Flags are being flown for a week at a time in alphabetical order or - in cases such as Cornwall and Yorkshire - to coincide with particular county days.
Eric Pickles said:
The Union Flag rightly has pride of place outside the department but I’m delighted it will now be flown alongside our traditional and ceremonial county flags.
England’s counties continue to form an important part of our cultural and local identity in this country and many people remain deeply attached to their home county - both the traditional ‘cricket’ counties and in some cases their more modern administrative successors. This sense of pride and shared identity is 1 of the things that binds communities together and it’s right that the government department responsible for communities and local government should be actively recognising the important role they play.
Lord Lieutenant of Lincolnshire, Mr Tony Worth, said:
Lincolnshire is home to an original copy of the Magna Carta of 1215, and is the birthplace of Isaac Newton, Joseph Banks, Matthew Flinders, George Bass, Alfred Lord Tennyson, Margaret Thatcher and the Pilgrim Fathers.
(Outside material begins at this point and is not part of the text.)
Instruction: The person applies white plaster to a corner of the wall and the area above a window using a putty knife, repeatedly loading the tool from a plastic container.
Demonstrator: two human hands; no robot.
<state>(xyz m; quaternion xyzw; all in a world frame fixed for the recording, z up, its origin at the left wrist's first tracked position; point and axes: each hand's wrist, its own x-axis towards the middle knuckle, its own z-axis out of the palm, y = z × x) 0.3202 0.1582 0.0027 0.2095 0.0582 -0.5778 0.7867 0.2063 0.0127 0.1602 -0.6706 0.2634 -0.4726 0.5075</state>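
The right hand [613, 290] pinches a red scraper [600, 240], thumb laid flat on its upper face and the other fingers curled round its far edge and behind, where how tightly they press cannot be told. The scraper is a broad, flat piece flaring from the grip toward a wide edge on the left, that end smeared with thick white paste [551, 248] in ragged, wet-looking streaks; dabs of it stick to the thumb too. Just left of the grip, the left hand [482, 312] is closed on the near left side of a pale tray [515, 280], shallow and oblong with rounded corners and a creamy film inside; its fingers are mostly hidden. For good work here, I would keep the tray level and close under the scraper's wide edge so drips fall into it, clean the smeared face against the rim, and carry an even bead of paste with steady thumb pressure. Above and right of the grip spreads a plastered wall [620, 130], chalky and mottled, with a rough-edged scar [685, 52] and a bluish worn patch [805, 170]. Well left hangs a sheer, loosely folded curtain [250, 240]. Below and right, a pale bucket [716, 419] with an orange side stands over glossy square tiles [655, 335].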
The first tanks were designed and built in Lincoln in World War I and Lincolnshire was ‘Bomber County’ during World War II with over 3,000 aircraft losses from 28 airfields.
Today, the county is still home to the RAF with 6 operational bases including the RAF College at Cranwell and the famous Red Arrows. Lincolnshire is built on its proud history and is famous for its agriculture and food production; for the Lincoln Red Shorthorn cattle and the Lincoln Long Wool sheep; for Lincolnshire Poacher cheese; and the largest port for bulk cargoes in the UK.
Leader of Lincolnshire County Council, Councillor Martin Hill, said:
Lincolnshire’s flag celebrates the diversity of our culture and geography. Green fields, open space, blue skies and wide expanses of coastline are distinctive to our county and our flag represents all of these features. The Fleur de Lys represents the administrative centre of Lincoln, which boasts one of the finest cathedrals in the world. This week a little bit of Lincolnshire’s lifestyle will be flying proud for Londoners to admire.
The department is obliged to fly the European Union flag during Europe Week (week beginning 9 May) under Article 7(2) of EC Regulation 1828/2006.
The Lincolnshire flag has been kindly loaned by the Association of British Counties at no charge.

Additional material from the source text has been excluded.